Chapter 2 applies island biogeography theory to an extensive dataset of amphibian and reptile assemblages from continuous and fragmented tropical forests in Madagascar’s High Plateau. This chapter introduces a novel, multi-scalar species–area relationship (SAR) framework that integrates species occurrence data with ecological traits and environmental variables across the widest known range of patch sizes (0.06–30,372 ha) studied for terrestrial herpetofauna. By disaggregating SAR patterns across key ecological axes - landscape continuity, taxonomic identity, habitat specialization, and environmental heterogeneity - this analysis provides a robust framework for disentangling the ecological effects of fragmentation. The results show that patch size is the strongest predictor of species richness, particularly for forest specialists, with sharp declines below the 10-hectare threshold. Area alone explained up to 61% of the variation in specialist richness, while habitat generalists inflated richness estimates in small patches, obscuring specialist losses. These findings highlight the nonlinear, taxon-specific effects of fragmentation and underscore the value of trait-informed SAR models. Evidence of extinction debt and substantial species deficits in smaller fragments suggests that current richness levels underestimate long-term biodiversity loss, especially for endemic and range-restricted species, reinforcing the need for conservation strategies that prioritize habitat area and ecological specialization.

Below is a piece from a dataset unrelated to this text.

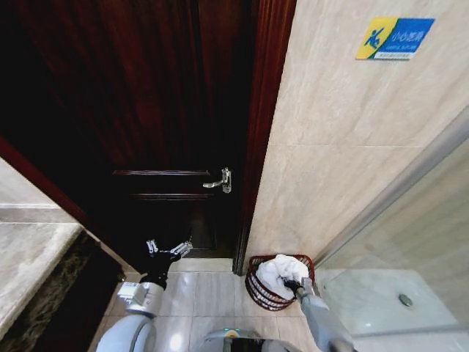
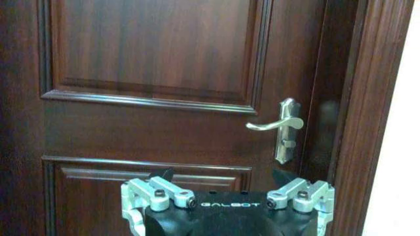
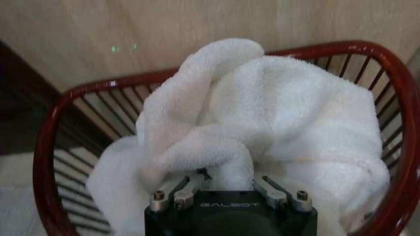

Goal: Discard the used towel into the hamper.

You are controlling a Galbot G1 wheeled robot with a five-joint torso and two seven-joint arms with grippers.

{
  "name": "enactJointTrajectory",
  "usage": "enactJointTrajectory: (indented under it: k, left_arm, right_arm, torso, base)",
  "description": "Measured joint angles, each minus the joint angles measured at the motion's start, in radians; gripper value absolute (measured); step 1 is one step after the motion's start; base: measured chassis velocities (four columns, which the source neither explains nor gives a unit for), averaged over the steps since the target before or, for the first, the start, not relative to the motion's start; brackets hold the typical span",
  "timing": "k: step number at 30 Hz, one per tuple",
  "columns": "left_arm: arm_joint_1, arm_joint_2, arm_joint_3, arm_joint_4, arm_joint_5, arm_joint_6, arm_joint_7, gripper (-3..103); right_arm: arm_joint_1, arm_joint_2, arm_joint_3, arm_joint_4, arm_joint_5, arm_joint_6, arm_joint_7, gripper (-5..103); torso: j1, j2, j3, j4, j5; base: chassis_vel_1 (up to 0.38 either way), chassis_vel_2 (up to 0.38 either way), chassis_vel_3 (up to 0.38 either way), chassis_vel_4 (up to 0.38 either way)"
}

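The hamper (image 1: pixel 254 286), a small round red-brown wire basket, stands on the tiled floor against the beige wall beside the door frame. The used towel (image 1: pixel 275 270), white and crumpled, is bunched inside it and rises above the rim. My right gripper (image 1: pixel 294 284) reaches down into the basket, shut on a fold of the towel. The right wrist view shows that fold pinched between the fingers of the right gripper (image 3: pixel 229 174), with the towel (image 3: pixel 282 113) spread within the hamper (image 3: pixel 66 101) rim. My left gripper (image 1: pixel 169 249) hovers open and empty, facing the door (image 2: pixel 151 54).
A dark wooden door with a metal lever handle (image 1: pixel 220 180) (image 2: pixel 279 124) is straight ahead. A marble counter (image 1: pixel 29 257) runs along the left. A glass shower partition (image 1: pixel 410 213) and shower floor with a drain (image 1: pixel 405 299) lie to the right.
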Motion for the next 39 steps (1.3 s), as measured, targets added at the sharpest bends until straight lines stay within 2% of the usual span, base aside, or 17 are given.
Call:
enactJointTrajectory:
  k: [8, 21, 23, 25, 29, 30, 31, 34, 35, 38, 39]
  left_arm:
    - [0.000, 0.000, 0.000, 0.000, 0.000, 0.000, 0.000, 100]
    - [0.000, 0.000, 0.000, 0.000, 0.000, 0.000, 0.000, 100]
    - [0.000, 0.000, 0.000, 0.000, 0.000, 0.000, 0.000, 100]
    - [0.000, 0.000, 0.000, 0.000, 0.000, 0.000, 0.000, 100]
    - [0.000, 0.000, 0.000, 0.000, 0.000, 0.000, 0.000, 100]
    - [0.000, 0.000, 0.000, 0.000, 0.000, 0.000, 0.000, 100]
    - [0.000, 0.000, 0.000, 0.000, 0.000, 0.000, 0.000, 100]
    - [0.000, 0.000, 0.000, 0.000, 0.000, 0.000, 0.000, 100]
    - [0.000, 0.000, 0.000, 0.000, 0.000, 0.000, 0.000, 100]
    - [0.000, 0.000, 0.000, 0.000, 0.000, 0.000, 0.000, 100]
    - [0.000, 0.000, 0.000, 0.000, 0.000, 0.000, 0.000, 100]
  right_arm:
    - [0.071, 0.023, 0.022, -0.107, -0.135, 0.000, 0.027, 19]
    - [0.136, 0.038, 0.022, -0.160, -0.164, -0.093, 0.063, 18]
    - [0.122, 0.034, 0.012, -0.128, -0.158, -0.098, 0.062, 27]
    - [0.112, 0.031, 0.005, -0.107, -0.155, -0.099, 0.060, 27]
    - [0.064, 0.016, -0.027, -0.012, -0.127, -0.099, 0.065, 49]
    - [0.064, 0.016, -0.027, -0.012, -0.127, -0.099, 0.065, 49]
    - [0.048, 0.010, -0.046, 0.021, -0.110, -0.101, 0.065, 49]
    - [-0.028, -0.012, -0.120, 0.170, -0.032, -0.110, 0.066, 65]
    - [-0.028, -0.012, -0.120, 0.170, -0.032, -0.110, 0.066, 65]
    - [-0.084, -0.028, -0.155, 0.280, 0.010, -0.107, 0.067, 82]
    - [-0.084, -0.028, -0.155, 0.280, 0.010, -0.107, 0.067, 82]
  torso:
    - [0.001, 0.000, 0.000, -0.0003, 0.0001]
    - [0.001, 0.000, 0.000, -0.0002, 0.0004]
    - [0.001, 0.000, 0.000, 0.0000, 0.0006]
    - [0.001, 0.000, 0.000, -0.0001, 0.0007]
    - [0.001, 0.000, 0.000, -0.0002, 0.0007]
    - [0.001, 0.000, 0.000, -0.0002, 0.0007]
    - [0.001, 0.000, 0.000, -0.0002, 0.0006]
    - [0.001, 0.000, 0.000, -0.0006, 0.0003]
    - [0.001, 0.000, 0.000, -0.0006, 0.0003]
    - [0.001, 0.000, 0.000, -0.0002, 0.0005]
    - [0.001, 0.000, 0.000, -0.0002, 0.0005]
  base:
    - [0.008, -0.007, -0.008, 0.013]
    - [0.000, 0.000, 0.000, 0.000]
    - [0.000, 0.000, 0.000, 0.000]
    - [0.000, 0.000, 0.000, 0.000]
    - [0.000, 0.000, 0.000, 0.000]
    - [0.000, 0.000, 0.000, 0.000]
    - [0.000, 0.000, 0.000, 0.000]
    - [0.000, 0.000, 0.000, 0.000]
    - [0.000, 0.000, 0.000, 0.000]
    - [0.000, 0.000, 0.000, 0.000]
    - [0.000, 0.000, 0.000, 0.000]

Chapter 3 develops a trait-based framework to assess species-specific vulnerability to fragmentation. This approach combines ecological traits, phylogenetic relationships, and species responses across three complementary metrics: frequency of occurrence, changes in abundance, and minimum patch size occupied. Results reveal a stepwise pattern of extinction risk, with life history traits - particularly reproductive mode, body size, and microhabitat use - predicting declines across stages of fragmentation. Amphibians were primarily filtered by reproductive strategies, with aquatic breeders exhibiting greater sensitivity, while reptile responses were driven by activity period and microhabitat use. Functional and phylogenetic diversity responded asymmetrically. Amphibians in large patches showed high evolutionary diversity but reduced trait diversity, suggesting ecological filtering. In contrast, reptiles displayed stable phylogenetic structure but increasing trait convergence in smaller patches. Isolation selectively filtered phylogenetically and functionally distinct species, altering community composition without significantly reducing total richness. Together, these findings demonstrate that fragmentation acts as a trait- and lineage-specific ecological filter and underscores the importance of incorporating life history and evolutionary context into conservation planning for fragmented tropical systems.

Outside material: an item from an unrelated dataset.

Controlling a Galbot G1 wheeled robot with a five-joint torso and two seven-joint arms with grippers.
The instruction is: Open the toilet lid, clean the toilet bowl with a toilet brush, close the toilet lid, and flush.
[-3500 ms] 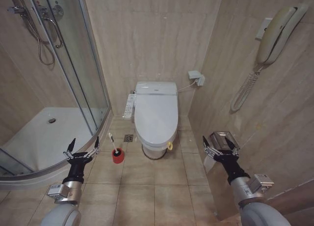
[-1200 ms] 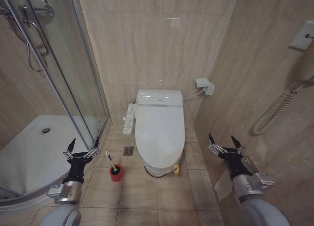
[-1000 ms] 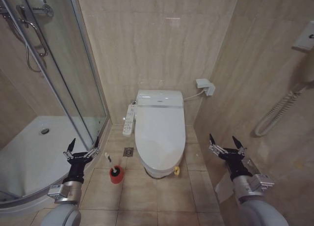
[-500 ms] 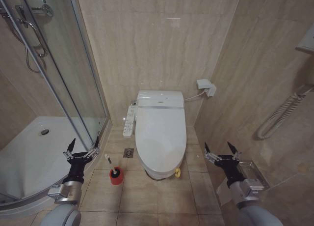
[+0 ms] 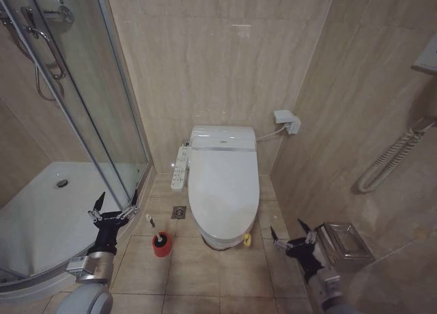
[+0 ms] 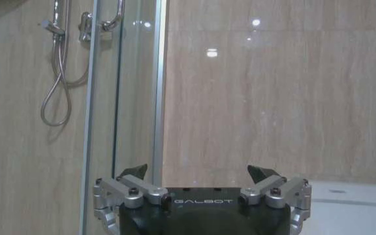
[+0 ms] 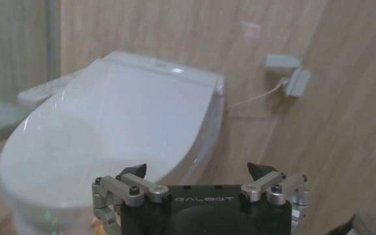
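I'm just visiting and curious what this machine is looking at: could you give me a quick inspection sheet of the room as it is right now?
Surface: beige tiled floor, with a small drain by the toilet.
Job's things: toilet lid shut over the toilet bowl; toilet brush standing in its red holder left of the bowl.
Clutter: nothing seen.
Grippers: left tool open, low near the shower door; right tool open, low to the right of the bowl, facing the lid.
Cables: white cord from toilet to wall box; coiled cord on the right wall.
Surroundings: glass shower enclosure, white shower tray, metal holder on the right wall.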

Collectively, this dissertation demonstrates that integrating ecological traits, evolutionary history, and spatial heterogeneity provides a more nuanced and predictive understanding of extinction dynamics in fragmented tropical landscapes. By developing a novel, trait-informed perspective grounded in island biogeography, this work contributes to both the refinement of biogeographic theory and the development of informed conservation strategies for biodiversity hotspots like Madagascar.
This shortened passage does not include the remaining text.